Notice that when we compute the loss, we take the negative (log) likelihood. This is because the optimizer will by default try to minimize the loss function as this is the norm in machine learning applications where we typically want to minimize a loss function (e.g. a least-squares loss if we were fitting a regression model). Here though we are trying to maximize the likelihood, so we want to flip the sign of the loss function.

After each iteration, the optimizer computes the gradients of the loss function with respect to each trainable variable. In our case, these gradients are the derivatives of the birth-death likelihood with respect to each estimated parameters. The gradients are then applied to the current parameter values to get updated values for the next iteration.

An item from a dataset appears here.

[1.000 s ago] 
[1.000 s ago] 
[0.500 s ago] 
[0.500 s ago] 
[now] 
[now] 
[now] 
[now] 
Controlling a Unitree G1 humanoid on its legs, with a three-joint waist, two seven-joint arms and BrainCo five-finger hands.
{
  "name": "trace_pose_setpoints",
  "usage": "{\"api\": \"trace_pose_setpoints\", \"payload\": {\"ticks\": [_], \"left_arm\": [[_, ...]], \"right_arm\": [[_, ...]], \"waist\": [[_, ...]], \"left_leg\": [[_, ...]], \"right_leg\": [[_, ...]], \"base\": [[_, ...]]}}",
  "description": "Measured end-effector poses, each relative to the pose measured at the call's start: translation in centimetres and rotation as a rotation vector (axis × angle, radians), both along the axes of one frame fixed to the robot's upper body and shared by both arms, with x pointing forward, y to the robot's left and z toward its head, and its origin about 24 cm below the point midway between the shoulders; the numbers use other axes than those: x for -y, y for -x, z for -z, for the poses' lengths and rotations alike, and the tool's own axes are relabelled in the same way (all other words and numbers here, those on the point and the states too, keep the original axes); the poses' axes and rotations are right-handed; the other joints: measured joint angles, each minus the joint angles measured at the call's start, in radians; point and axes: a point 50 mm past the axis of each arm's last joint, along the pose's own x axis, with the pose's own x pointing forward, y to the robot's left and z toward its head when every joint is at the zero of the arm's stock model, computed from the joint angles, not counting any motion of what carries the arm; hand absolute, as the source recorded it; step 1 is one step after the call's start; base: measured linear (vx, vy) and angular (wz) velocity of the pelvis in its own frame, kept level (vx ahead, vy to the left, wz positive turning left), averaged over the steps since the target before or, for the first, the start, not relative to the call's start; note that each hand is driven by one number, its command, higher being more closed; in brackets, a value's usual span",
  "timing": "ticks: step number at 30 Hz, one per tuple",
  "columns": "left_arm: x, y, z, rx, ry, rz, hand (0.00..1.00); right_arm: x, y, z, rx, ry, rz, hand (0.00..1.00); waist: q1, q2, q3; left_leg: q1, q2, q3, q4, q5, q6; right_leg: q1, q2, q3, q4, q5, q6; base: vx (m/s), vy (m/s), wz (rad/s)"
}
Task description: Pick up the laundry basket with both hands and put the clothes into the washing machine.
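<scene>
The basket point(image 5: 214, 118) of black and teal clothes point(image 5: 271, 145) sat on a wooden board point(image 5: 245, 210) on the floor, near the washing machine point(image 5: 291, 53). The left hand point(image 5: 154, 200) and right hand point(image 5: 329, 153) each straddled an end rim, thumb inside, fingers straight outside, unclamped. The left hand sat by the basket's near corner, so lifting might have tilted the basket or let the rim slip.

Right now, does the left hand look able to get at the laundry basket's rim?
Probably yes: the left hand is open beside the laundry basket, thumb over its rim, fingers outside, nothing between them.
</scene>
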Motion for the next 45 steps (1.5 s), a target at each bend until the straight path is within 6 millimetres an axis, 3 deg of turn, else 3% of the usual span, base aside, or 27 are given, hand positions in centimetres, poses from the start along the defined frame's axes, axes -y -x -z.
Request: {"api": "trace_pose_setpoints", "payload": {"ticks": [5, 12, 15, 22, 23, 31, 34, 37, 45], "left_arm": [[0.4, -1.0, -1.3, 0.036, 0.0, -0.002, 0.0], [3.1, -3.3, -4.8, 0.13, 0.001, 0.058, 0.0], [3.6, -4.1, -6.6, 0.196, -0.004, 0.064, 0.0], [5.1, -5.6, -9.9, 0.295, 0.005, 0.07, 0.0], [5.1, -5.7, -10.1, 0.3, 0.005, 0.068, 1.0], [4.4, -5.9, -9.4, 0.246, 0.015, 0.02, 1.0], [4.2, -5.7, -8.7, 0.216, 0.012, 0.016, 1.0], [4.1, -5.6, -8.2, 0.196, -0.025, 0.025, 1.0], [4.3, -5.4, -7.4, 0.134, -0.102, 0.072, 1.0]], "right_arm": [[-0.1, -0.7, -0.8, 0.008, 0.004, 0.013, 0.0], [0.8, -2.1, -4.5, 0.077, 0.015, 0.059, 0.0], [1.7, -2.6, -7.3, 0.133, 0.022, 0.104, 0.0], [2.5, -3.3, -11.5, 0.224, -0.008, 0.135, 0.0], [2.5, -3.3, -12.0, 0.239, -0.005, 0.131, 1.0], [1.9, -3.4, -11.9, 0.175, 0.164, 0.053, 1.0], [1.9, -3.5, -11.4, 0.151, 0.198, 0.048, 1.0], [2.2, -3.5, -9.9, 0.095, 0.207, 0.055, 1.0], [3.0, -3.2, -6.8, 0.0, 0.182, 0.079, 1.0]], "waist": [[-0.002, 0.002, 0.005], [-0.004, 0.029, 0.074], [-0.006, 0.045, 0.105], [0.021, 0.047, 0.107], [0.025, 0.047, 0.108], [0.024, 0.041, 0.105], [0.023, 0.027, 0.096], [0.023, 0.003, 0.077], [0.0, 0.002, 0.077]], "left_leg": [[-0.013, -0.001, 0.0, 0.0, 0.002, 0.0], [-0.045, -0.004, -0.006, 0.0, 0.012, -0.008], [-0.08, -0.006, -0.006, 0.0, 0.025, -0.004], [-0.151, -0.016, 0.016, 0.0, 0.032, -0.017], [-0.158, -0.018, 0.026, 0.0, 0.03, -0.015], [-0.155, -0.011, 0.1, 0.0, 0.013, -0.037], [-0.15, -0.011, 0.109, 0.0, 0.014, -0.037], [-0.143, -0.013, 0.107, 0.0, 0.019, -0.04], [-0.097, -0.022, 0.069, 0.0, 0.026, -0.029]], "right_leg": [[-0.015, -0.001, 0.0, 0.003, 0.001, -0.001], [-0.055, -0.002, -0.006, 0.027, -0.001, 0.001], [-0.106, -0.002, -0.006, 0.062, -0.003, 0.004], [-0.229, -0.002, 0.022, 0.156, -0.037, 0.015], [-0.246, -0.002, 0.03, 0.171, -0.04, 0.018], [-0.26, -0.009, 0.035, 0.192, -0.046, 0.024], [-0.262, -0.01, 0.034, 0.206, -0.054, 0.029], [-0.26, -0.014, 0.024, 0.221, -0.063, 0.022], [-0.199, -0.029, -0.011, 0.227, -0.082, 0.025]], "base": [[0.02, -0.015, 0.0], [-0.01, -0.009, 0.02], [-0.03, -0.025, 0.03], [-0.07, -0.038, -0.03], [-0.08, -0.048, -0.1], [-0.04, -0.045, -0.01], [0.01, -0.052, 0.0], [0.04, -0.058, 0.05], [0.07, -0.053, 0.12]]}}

The trainable_variables (parameters) or loss values (likelihood) are TF Tensor objects. If we want to grab them and work with them in standard Python code, we can call the numpy() method on the Tensor objects to return them as numpy arrays.

Saving the estimates

Finally, we will save the estimated fitness effects by putting them in a Pandas data frame and then writing them to a csv file:

site_effects_ests = model.trainable_variables[0].numpy().reshape((1,sites))
site_ests_df = pd.DataFrame(site_effects_ests, columns=feature_names)
file_name = "testTF_siteEffects_estimates.csv"
site_ests_df.to_csv(file_name)